> **To do**:
In the listing below, every line with the word "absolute" needs to be copied.

> **Source material**:
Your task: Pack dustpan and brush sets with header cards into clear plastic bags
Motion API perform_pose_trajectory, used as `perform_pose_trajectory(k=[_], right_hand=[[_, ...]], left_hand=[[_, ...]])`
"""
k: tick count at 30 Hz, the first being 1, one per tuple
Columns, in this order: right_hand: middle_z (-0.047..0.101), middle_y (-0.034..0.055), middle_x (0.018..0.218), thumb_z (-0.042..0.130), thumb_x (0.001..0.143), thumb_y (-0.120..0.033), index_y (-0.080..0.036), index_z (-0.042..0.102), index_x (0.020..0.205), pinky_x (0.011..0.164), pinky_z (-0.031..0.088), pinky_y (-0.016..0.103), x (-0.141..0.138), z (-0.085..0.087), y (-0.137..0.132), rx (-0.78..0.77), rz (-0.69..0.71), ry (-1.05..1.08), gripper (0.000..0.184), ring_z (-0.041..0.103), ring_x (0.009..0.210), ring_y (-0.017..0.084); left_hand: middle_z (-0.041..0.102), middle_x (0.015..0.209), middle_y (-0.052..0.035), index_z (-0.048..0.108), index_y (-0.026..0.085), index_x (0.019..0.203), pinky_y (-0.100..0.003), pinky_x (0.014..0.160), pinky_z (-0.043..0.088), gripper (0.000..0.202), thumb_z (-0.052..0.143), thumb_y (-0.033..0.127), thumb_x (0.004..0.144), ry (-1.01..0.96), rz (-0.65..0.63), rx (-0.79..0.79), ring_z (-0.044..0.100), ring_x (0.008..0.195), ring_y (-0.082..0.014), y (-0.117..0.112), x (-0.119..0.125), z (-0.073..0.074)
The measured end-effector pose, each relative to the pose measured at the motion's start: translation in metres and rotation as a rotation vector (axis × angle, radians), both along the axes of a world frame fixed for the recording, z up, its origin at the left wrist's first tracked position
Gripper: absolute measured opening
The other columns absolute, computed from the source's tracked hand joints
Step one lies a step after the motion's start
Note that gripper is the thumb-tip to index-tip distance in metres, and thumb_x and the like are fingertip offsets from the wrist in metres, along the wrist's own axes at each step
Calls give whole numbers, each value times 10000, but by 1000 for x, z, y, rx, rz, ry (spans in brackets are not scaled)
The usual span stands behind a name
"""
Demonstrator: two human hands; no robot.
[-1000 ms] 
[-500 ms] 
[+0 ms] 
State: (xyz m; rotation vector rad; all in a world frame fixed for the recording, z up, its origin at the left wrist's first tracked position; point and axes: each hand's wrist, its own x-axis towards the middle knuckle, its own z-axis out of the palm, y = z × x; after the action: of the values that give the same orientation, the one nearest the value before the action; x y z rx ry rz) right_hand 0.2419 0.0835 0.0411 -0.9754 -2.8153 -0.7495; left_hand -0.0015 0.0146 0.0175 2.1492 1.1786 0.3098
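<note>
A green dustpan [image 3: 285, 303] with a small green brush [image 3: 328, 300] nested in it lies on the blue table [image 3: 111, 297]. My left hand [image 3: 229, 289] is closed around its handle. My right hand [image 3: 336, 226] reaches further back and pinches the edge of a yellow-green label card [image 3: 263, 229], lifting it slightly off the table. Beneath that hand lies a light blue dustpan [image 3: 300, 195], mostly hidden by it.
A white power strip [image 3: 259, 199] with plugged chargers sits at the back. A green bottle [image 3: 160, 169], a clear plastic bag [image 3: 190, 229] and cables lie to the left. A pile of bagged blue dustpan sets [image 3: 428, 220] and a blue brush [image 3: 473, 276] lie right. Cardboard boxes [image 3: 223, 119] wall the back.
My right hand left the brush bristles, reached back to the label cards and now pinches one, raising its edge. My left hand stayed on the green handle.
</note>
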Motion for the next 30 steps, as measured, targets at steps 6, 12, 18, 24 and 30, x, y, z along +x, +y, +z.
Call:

> **Output below**:
Gripper: absolute measured opening
The other columns absolute, computed from the source's tracked hand joints

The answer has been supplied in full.